[Exercise data]

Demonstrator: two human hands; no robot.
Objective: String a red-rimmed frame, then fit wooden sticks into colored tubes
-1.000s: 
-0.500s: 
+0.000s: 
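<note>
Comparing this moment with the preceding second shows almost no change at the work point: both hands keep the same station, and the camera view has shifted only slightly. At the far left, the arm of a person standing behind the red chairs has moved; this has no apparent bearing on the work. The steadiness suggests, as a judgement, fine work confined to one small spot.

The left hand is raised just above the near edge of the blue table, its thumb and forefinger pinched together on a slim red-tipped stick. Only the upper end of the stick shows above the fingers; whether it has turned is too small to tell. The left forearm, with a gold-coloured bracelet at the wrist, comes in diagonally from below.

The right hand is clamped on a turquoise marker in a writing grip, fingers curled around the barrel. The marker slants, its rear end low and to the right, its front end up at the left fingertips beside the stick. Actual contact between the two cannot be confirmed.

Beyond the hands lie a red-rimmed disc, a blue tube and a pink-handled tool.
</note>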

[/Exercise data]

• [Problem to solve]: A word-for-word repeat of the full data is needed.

• [Answer for this exercise]:
Demonstrator: two human hands; no robot.
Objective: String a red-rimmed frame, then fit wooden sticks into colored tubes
-1.000s: 
-0.500s: 
+0.000s: 
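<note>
Comparing this moment with the preceding second shows almost no change at the work point: both hands keep the same station, and the camera view has shifted only slightly. At the far left, the arm of a person standing behind the red chairs has moved; this has no apparent bearing on the work. The steadiness suggests, as a judgement, fine work confined to one small spot.

The left hand is raised just above the near edge of the blue table, its thumb and forefinger pinched together on a slim red-tipped stick. Only the upper end of the stick shows above the fingers; whether it has turned is too small to tell. The left forearm, with a gold-coloured bracelet at the wrist, comes in diagonally from below.

The right hand is clamped on a turquoise marker in a writing grip, fingers curled around the barrel. The marker slants, its rear end low and to the right, its front end up at the left fingertips beside the stick. Actual contact between the two cannot be confirmed.

Beyond the hands lie a red-rimmed disc, a blue tube and a pink-handled tool.
</note>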

No more output will be added to the exercise.